**Work to be completed**:
Transcribe the listing verbatim, please, with images dropped.

**Dataset section**:
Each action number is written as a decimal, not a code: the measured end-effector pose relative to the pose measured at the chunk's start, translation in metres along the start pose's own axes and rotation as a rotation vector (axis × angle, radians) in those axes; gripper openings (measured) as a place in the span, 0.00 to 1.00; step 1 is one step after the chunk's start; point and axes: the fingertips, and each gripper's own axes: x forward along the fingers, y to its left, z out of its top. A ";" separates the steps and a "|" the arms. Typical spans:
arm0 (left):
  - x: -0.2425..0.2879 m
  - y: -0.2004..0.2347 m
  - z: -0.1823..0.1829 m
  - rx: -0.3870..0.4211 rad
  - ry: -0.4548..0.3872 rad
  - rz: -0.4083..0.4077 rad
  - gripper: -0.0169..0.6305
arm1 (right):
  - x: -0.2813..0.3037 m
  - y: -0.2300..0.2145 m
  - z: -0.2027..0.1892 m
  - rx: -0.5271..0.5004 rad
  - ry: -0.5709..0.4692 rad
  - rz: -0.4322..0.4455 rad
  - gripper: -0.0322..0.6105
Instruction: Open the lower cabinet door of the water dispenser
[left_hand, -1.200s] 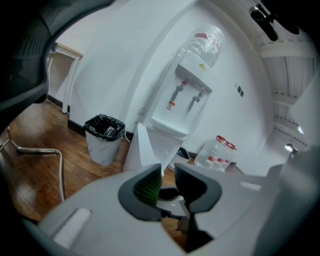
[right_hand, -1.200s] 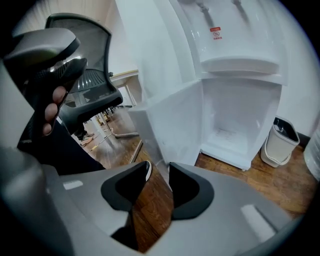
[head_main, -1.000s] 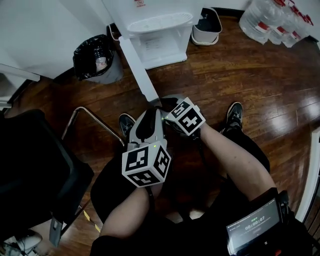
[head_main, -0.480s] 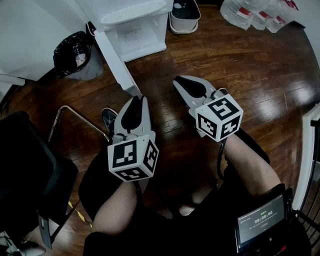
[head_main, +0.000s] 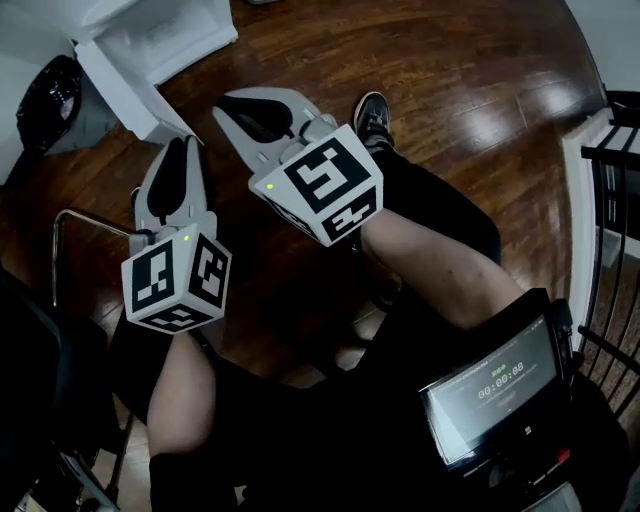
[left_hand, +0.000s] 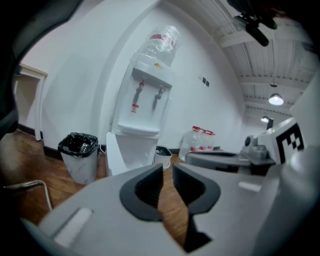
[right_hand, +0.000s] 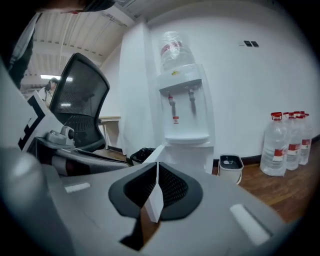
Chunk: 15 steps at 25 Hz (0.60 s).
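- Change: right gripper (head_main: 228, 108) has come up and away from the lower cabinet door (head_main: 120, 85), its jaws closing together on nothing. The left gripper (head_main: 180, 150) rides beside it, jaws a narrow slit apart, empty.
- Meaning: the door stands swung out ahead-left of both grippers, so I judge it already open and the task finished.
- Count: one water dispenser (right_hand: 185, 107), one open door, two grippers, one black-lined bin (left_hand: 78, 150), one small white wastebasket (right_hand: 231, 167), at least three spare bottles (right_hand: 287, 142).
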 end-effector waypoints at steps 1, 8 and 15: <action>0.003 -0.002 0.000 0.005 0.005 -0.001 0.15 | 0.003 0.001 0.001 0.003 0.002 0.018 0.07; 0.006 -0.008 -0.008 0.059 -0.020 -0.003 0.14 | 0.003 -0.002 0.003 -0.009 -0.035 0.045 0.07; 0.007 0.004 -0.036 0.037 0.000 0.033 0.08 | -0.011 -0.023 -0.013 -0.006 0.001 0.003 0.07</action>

**Exercise output**:
Each action number is written as a decimal, not a code: the measured end-effector pose relative to the pose measured at the chunk's start, translation in metres along the start pose's own axes and rotation as a rotation vector (axis × angle, radians) in those axes; gripper openings (measured) as a place in the span, 0.00 to 1.00; step 1 is one step after the chunk's start; point and axes: the fingertips, and each gripper's own axes: x forward along the fingers, y to its left, z out of its top. A ";" separates the steps and a "|" the arms. Typical spans:
arm0 (left):
  - x: -0.2425..0.2879 m
  - y: -0.2004..0.2347 m
  - z: -0.1823..0.1829 m
  - rx: -0.3870..0.4211 rad
  - ry: -0.4548..0.3872 rad
  - rz: -0.4083..0.4077 rad
  - gripper: -0.0169..0.6305
arm1 (right):
  - x: -0.2813..0.3037 m
  - y: -0.2300..0.2145 m
  - z: -0.2027..0.1892 m
  - rx: -0.5271..0.5004 rad
  - ry: -0.5709..0.4692 rad
  - rz: -0.4322..0.4455 rad
  - gripper: -0.0322..0.6105
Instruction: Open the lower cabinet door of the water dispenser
[left_hand, -1.200s] 
[right_hand, -1.200s] 
[head_main, -1.000s] 
[head_main, -0.480s] 
[head_main, +0.000s] 
[left_hand, +0.000s] 
[right_hand, +0.000s] 
Chunk: 15 steps at 25 Hz (0.60 s).
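- Change: right gripper (head_main: 228, 108) has come up and away from the lower cabinet door (head_main: 120, 85), its jaws closing together on nothing. The left gripper (head_main: 180, 150) rides beside it, jaws a narrow slit apart, empty.
- Meaning: the door stands swung out ahead-left of both grippers, so I judge it already open and the task finished.
- Count: one water dispenser (right_hand: 185, 107), one open door, two grippers, one black-lined bin (left_hand: 78, 150), one small white wastebasket (right_hand: 231, 167), at least three spare bottles (right_hand: 287, 142).
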 end-effector waypoints at steps 1, 8 and 15: <action>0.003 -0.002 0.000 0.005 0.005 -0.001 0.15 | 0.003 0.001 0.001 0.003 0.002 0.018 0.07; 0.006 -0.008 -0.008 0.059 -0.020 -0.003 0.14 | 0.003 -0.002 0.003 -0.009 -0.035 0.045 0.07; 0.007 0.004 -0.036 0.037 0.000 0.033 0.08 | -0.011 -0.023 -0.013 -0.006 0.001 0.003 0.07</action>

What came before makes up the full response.